По ходу работ спасатели хлёстко обменивались репликами на родном языке, мне недоступном. Тем не менее смысл аттестаций угадывался, несмотря на заученно деликатный отказ собеседников от слов интернационального звучания, вроде «идиот» или «кретин». Случись им отставить кошерность, я бы ни в коем случае не протестовал, даже не чувствовал бы себя уязвлённым – настолько болела промежность. В конце концов, операция по спасению счастливо завершилась, и я, отделённый от доски, осторожно посгибал ноги в коленях, пошевелил руками и даже попробовал присесть.
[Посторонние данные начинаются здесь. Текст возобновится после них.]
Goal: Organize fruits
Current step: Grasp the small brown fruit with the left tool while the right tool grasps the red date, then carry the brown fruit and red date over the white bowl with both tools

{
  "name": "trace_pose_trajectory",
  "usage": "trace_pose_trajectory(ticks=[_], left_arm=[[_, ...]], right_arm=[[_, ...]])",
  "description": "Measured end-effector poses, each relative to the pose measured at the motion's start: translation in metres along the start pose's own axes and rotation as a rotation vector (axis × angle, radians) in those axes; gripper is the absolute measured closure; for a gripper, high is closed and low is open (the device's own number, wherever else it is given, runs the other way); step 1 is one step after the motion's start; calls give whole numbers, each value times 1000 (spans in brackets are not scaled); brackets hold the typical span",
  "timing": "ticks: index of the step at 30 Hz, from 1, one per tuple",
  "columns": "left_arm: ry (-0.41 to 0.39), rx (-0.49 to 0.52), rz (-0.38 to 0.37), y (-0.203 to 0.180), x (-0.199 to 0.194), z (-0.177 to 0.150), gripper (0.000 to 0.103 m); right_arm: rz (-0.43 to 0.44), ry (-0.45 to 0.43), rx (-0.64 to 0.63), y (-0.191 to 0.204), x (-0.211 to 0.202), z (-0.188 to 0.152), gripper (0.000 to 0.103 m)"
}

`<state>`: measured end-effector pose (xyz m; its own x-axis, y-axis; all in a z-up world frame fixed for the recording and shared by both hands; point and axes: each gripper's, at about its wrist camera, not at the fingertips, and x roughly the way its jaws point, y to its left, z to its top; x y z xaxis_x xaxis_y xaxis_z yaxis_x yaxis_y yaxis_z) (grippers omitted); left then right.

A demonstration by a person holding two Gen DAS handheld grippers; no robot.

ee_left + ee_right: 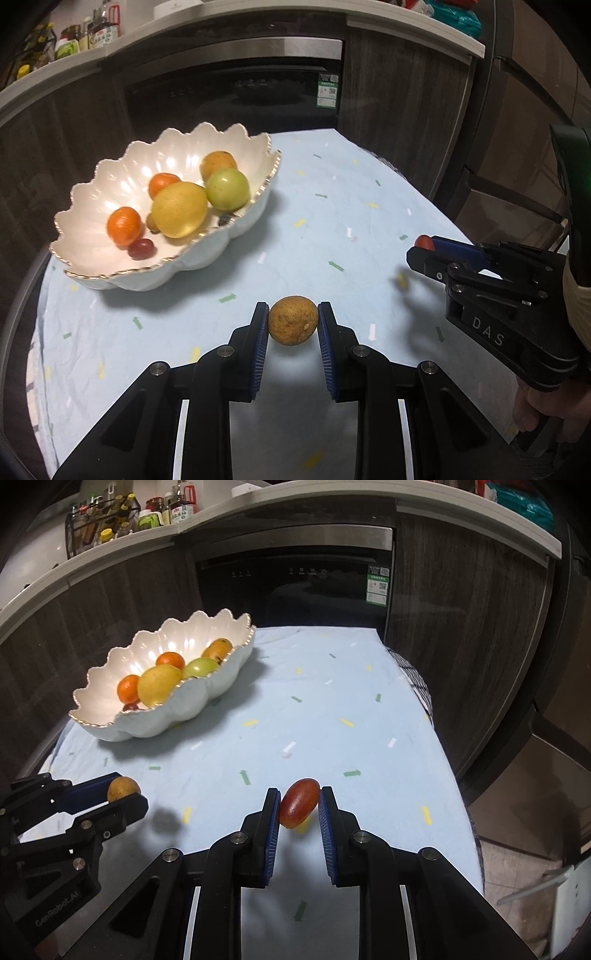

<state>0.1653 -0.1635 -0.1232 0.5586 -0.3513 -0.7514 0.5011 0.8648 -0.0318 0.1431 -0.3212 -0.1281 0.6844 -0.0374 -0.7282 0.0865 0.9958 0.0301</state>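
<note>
The left tongs [293, 325] pinch a rough brown round fruit [293, 319] between their blue pads, and the right tongs [299, 806] pinch a smooth red oval fruit [299, 803] the same way; each piece is caught across its middle, probably so it cannot roll out while carried. Both fruits hang clear of the bench [332, 709], with shadows on the pale blue cloth beneath them, which suggests both are meant for the bowl in one trip. The white scalloped bowl [92, 177] with a gold rim stands farther back toward the left, well apart from both tongs. In it I count two orange citrus [124, 226], one large yellow fruit [180, 209], one green round fruit [227, 189], one yellow-orange fruit [218, 164] at the back, one small dark red fruit [141, 248], and a small one half hidden behind the yellow. No other loose fruit shows on the cloth, so these two look like the last.
</note>
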Motion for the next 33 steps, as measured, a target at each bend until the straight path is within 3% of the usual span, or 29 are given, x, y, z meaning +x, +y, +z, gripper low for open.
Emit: trace_pose_trajectory(ticks=[21,33], left_arm=[[-61,-110,72,59,-42,8,76],[-120,-147,129,113,-57,32,76]], right_arm=[[60,-60,-87,59,-22,32,81],[110,-105,-117,103,-17,73,81]])
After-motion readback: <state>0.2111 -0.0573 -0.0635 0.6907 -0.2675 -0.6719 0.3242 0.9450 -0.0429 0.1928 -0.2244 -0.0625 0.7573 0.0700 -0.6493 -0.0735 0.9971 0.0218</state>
К моей радости выяснилось, что по большей части организм с честью выдержал мои непреднамеренные кувыркания. Я пообещал «в темпе» наградить его сочным стейком, но прежде всего, до выхода на заданный «темп», мне срочно требовалось чего-нибудь выпить. Поэтому от предложенного путешествия на рентген я отказался, подмахнул какую-то бумазею и смиренно попросил своих дюжих спасателей подбросить меня на снегоходе к кабинкам фуникулёра. Продолжать эксперименты с доской как-то расхотелось, а на заднем сиденье снегохода мне и вовсе подумалось: «Вот оно – мое! Быстро, стабильно, что вверх, что вниз. И не сам – везут!»
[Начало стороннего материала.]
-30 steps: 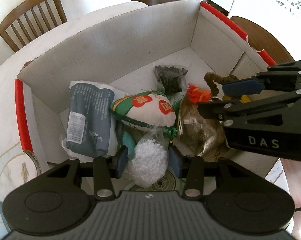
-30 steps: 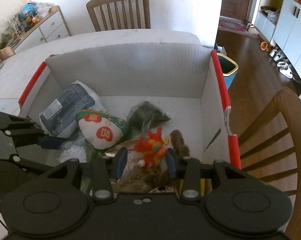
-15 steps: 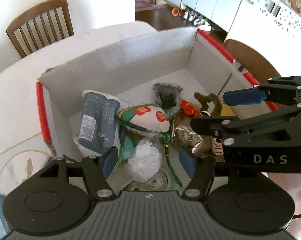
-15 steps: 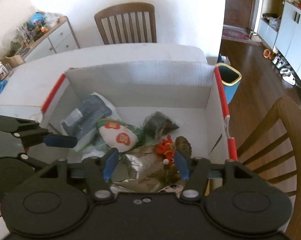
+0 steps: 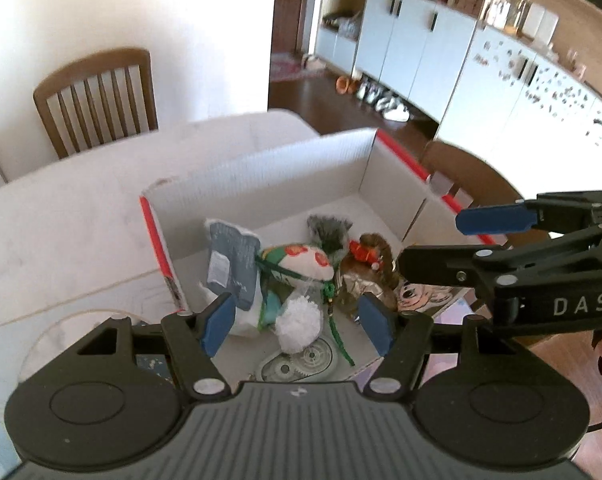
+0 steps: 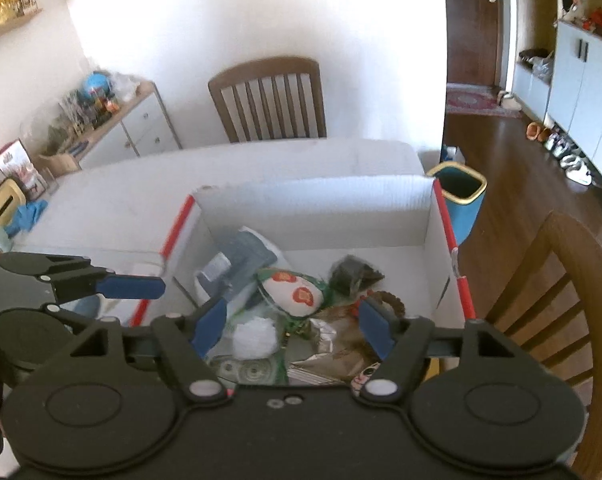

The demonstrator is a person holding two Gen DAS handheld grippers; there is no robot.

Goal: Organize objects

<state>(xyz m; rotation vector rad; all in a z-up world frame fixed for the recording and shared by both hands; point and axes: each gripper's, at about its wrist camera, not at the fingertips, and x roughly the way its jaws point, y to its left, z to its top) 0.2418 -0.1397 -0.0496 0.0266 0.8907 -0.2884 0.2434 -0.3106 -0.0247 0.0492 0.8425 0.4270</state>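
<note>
A white cardboard box (image 5: 285,164) (image 6: 313,208) with red-taped edges stands on the white table. In it lie a grey-blue packet (image 5: 235,260) (image 6: 245,256), a white-and-green embroidered pouch (image 5: 301,262) (image 6: 295,294), a bag of white beads (image 5: 299,322) (image 6: 255,338), a dark fuzzy bag (image 5: 329,232) (image 6: 353,276), a red-orange toy (image 5: 363,250) and foil packets (image 6: 329,344). My left gripper (image 5: 297,326) is open and empty above the box's near edge. My right gripper (image 6: 293,328) is open and empty above the box, and shows in the left wrist view (image 5: 489,240).
Wooden chairs stand at the table's far side (image 5: 97,96) (image 6: 269,100) and at the right (image 6: 561,300). A teal bin (image 6: 461,196) stands on the floor beyond the box. A sideboard with clutter (image 6: 97,128) is at the left.
Both grippers have risen and pulled back from the box, and their jaws have opened wider. The bead bag and the red toy now lie in the box.
</note>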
В местном баре на стойке в удивительно сплетённой клетке хозяйничала небольшая птица. Словоохотливый бармен из Кишинева уклончиво посетовал, что владелец птицы и заведения не он, при том, что задумывается о заманчивом – «Чай, не дурак какой!» – да вот незадача: не знает человек – с какой стороны к мечте подступиться. Хозяин – «Вот кто урод!» – вроде бы есть, а вроде и нет его. «Такие дела…» Притащил однажды клетку с птицей, сказал, что из дому, и пожаловался, что птица его сильно пугает. Не ест, мол, клюв от еды нарочито воротит, сидит себе и непрестанно, хорошо хоть ненавязчиво, тихо, пощёлкивает клювом. Словно секунды жизни отмеряет. Хозяин разносолами хитрыми кормить ее взялся – все безуспешно, не ест. Поить – результат тот же, не пьёт. Попытался словами умаслить – бессмысленно: слушать слушает, тварь пернатая, а выводов никаких не делает. Потом птица умокла. Устала? Однообразие утомило? Может, надоело попросту клювом щелкать. С хозяином же, вопреки нажитым страхам, ничего не случилось. Ну, почти ничего. Ничего особенного. Остался мужик жить, как и раньше. Но утратил ту часть памяти, где объяснялось – зачем.
– С другой стороны, бар… – закруглил рассказ молдаванин. – Бар – не то место, где надо о смыслах думать. И память не сильно нужна, без нее всегда кто-нибудь найдётся, расскажет… Вот и непонятно тогда, чего такого в хозяине переменилось. А ведь как пить дать другим мужик стал.